Only a tiny fraction of corn goes even to make high fructose corn syrup, let alone get eaten as corn on the cob or frozen corn or tortillas. So we have a food system that is subsidized by the government, that is feed for animals and fuel for automobiles. I think we need an agricultural system that is focused on producing food for people, which means, amongst other things, fruits, vegetables, beans, and edible grains. I don't see that happening because they don't have the lobbying power. And unless we completely redo the agricultural system, it'll stay exactly the way it is.
What to Eat Now: The Indispensable Guide to Good Food, How to Find It, and Why It Matters is available in November. Photo courtesy of North Point Press/Farrar, Straus & Giroux.

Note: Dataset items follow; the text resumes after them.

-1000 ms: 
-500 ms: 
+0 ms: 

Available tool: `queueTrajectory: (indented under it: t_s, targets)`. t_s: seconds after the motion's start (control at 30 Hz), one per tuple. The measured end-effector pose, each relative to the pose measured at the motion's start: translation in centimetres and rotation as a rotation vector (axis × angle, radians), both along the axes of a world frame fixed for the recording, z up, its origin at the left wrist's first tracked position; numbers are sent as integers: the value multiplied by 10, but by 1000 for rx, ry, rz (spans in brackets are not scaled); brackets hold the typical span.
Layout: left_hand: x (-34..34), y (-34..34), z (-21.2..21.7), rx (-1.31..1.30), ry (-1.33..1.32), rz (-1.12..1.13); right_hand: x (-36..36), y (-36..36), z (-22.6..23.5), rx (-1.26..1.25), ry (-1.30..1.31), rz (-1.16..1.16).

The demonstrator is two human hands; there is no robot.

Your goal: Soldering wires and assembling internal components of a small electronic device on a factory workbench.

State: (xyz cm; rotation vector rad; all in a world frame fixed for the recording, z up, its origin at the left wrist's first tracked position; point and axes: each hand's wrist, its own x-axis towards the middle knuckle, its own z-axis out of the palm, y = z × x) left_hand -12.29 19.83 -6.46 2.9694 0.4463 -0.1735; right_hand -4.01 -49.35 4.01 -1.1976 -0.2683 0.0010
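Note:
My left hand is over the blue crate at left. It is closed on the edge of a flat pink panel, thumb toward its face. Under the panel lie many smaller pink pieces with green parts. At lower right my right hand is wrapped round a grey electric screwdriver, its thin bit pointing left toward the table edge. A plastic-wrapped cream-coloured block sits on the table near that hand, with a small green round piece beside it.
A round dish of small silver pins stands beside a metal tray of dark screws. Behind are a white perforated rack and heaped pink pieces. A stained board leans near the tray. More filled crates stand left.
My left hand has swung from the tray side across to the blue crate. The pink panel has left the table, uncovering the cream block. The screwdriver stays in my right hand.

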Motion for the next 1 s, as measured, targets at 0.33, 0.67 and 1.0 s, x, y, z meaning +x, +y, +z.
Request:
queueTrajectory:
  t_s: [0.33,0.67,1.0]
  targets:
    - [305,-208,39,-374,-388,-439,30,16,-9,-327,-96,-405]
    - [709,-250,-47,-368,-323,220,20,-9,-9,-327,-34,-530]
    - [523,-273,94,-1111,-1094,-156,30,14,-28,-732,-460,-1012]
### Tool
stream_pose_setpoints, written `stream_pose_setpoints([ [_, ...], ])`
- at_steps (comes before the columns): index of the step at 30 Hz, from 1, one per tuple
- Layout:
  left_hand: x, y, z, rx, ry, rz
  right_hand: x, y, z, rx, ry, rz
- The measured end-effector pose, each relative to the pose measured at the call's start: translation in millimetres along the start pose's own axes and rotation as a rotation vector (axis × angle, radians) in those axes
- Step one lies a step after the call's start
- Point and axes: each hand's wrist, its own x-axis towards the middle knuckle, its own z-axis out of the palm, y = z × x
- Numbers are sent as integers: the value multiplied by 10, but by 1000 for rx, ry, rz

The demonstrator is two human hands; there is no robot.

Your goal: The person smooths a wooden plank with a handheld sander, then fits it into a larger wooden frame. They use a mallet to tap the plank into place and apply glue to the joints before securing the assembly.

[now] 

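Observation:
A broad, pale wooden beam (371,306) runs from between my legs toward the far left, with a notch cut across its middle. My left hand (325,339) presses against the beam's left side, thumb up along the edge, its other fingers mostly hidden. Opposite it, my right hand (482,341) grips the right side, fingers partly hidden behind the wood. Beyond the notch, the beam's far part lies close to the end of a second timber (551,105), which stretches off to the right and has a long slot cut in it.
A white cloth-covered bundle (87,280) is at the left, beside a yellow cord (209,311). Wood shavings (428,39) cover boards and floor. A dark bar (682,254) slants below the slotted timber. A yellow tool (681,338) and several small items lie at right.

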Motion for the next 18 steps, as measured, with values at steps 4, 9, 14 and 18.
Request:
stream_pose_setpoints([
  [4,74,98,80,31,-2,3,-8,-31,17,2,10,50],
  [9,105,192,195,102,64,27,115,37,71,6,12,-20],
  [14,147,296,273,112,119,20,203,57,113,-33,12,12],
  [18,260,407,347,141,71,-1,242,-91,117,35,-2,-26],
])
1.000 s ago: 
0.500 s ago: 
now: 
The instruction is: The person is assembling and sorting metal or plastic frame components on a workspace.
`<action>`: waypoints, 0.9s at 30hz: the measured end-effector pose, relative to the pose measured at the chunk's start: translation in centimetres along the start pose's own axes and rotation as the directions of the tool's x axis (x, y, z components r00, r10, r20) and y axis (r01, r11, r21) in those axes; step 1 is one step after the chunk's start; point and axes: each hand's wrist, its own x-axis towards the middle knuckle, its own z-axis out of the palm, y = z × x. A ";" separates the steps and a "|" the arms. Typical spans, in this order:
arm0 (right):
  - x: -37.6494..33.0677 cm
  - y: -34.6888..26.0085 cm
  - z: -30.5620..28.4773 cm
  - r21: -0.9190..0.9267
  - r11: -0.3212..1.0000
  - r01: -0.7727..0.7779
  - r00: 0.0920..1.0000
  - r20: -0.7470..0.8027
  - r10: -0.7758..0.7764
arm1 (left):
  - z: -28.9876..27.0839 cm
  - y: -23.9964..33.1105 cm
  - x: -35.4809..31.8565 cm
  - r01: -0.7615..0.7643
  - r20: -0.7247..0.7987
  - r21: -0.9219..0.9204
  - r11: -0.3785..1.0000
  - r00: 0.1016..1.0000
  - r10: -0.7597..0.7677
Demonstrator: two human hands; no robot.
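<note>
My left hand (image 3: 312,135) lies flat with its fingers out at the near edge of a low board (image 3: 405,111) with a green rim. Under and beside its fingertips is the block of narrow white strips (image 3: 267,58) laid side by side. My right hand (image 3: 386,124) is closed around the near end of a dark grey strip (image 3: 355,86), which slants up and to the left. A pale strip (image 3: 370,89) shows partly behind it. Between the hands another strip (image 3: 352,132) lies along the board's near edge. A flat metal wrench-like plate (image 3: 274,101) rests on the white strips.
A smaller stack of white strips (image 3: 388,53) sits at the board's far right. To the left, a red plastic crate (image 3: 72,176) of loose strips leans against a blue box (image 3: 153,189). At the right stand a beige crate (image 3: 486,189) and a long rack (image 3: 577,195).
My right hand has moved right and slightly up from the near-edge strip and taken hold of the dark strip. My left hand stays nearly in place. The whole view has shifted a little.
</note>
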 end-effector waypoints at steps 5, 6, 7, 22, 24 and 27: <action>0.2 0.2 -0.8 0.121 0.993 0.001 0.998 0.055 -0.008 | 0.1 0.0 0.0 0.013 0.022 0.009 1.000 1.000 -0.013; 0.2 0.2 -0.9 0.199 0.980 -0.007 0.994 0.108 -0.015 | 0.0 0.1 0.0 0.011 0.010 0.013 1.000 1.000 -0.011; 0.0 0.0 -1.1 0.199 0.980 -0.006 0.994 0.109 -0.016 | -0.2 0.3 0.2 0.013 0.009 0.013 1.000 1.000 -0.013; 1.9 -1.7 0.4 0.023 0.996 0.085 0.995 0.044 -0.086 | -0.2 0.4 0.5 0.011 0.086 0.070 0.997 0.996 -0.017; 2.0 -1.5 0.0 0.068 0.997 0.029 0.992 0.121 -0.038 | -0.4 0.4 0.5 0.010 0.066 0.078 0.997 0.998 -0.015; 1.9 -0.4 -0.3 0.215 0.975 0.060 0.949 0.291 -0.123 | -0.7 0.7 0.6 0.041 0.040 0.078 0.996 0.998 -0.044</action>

Speaking of beans, the latest headline involves Robert F Kennedy Jr, scrapping expert recommendations to elevate beans, peas, and lentils as protein sources for America's dietary guidelines. What incentive does he have to do so? And what are the ripple effects this could have on the industry and lunch programs?
Well, the dietary guidelines are due out this year. In December, the scientific advisory committee to the dietary guidelines produced a enormous report, more than 500 pages, reviewing the science of diet and health and coming out with recommendations, which RFK Jr. has said he's going to ignore. Instead, he has said that Health and Human Services and the Department of Agriculture, this is a joint report, will be four or five pages, very simple, and give very simple advice.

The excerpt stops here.